Required action => Once the line with "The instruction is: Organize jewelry" is found, write it out along with each later line exactly, through the end of the entries, skipping every picture.

+++ Data +++

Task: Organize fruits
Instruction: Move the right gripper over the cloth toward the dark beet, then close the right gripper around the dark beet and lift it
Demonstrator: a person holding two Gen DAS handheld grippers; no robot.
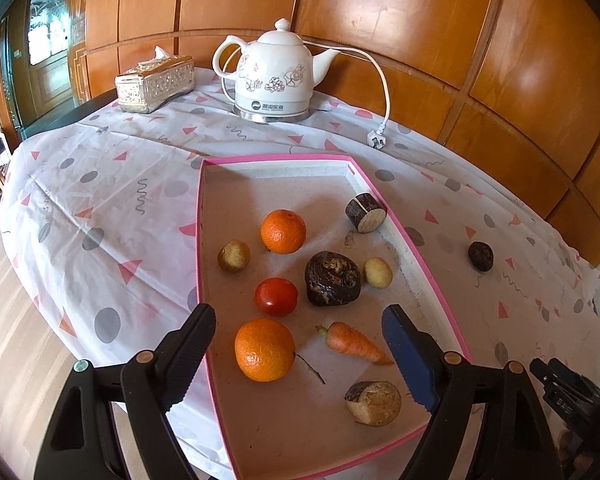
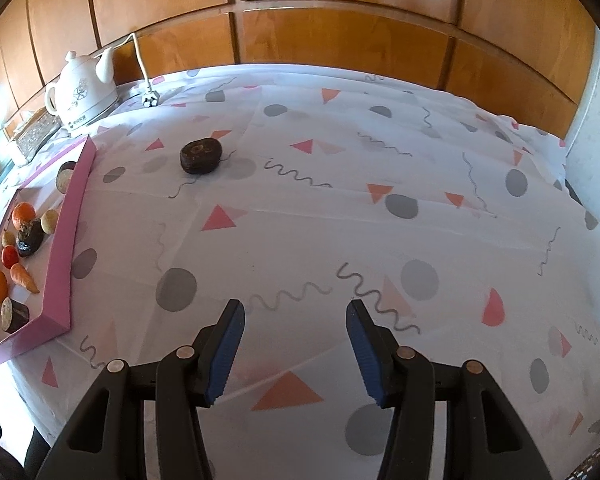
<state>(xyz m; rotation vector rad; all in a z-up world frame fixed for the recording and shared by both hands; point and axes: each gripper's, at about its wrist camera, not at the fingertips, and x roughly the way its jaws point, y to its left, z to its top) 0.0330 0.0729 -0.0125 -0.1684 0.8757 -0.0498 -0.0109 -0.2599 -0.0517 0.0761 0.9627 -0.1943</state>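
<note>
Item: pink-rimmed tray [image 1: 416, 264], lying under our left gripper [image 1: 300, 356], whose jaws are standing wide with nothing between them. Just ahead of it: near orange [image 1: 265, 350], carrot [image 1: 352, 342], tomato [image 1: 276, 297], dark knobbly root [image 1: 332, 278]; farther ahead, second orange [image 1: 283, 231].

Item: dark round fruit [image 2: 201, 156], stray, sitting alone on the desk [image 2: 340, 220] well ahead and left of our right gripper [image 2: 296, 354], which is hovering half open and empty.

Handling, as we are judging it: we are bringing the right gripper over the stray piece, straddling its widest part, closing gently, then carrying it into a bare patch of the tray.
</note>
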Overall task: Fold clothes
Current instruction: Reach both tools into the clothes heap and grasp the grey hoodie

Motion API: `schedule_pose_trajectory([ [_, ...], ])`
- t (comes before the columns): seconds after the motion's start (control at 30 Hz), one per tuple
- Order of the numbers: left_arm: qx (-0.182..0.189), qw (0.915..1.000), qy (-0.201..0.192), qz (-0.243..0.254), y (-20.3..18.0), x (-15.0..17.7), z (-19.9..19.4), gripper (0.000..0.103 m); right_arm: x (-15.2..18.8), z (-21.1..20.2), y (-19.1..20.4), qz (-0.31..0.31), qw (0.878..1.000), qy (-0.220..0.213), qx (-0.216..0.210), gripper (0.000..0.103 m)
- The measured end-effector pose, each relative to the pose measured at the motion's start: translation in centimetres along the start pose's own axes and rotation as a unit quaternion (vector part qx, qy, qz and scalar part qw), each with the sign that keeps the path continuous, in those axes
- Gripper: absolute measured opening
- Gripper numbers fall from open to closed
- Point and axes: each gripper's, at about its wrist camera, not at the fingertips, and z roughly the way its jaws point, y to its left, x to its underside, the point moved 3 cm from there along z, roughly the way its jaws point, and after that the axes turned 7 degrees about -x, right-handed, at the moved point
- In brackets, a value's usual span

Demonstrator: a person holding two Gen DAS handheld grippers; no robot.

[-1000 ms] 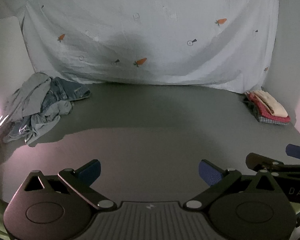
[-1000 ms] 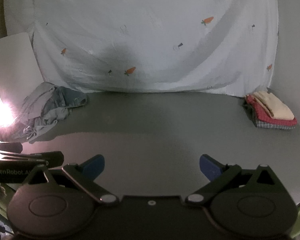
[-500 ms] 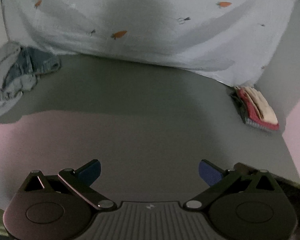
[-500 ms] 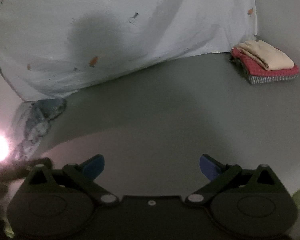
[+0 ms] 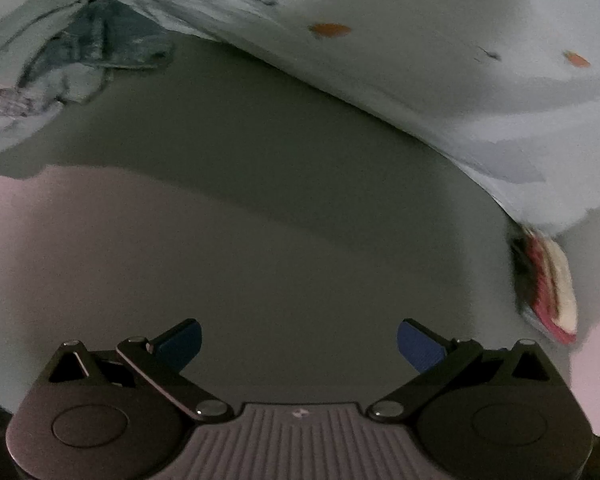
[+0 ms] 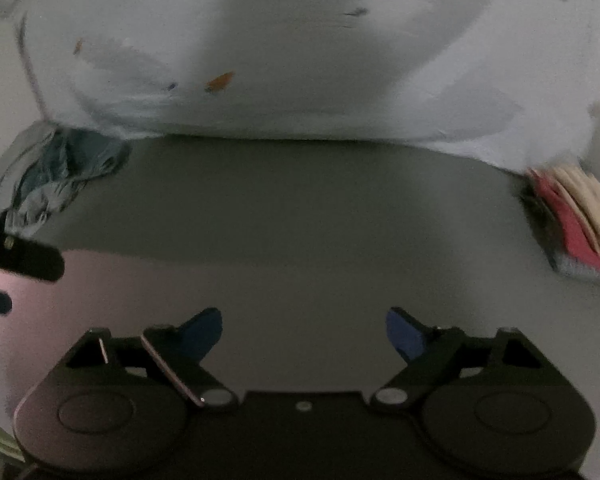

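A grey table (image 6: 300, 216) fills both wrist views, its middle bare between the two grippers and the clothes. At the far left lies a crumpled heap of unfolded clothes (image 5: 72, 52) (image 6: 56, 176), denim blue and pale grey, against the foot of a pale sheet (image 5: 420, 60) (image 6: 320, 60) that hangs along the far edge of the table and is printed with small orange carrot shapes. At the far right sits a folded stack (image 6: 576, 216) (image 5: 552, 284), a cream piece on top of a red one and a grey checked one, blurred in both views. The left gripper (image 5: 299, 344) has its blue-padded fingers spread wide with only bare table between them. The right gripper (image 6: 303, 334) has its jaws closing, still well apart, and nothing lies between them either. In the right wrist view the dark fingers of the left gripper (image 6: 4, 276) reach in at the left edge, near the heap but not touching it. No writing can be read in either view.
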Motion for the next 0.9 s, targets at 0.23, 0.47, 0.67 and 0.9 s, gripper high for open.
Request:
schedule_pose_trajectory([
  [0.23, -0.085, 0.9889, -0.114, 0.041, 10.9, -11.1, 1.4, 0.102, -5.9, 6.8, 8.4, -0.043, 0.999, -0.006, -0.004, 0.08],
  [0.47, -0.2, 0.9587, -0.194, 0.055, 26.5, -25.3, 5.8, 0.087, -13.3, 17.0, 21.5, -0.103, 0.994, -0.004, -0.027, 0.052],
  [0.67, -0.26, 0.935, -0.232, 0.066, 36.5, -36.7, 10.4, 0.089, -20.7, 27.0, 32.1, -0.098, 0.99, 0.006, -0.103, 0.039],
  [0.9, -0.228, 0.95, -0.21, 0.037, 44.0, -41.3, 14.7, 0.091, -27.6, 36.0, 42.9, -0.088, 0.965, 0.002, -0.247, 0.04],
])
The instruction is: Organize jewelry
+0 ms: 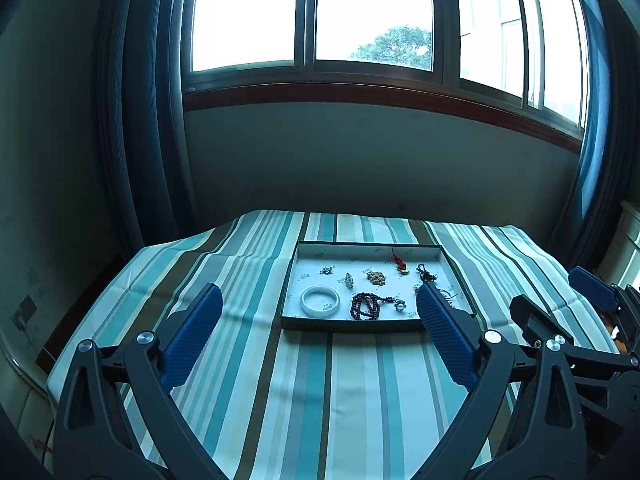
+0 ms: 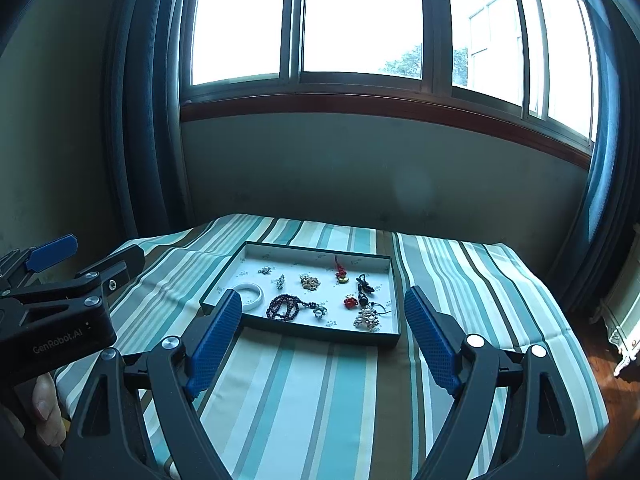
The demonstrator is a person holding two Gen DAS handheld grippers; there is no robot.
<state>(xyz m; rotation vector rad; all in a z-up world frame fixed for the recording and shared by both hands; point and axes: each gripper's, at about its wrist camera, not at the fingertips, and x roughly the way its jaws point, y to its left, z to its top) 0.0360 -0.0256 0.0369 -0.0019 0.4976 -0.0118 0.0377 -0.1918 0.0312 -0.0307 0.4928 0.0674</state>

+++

The completed task =>
The instruction is: Organize jewelry
+0 ms: 
+0 ms: 
The demonstrator is a person holding two Gen DAS handheld grippers; there is no robot.
<state>(xyz m; rotation vector rad; all in a z-up world frame fixed for the recording and shared by both hands; point and axes: each gripper's, at about its wrist camera, not at the fingertips, and x roughly the way its jaws point, y to its left, z to its top) 0.0360 -0.0256 0.0369 -0.0019 0.4976 -0.0118 0.0377 -0.1918 0.0312 -0.0307 0.4928 0.0674</state>

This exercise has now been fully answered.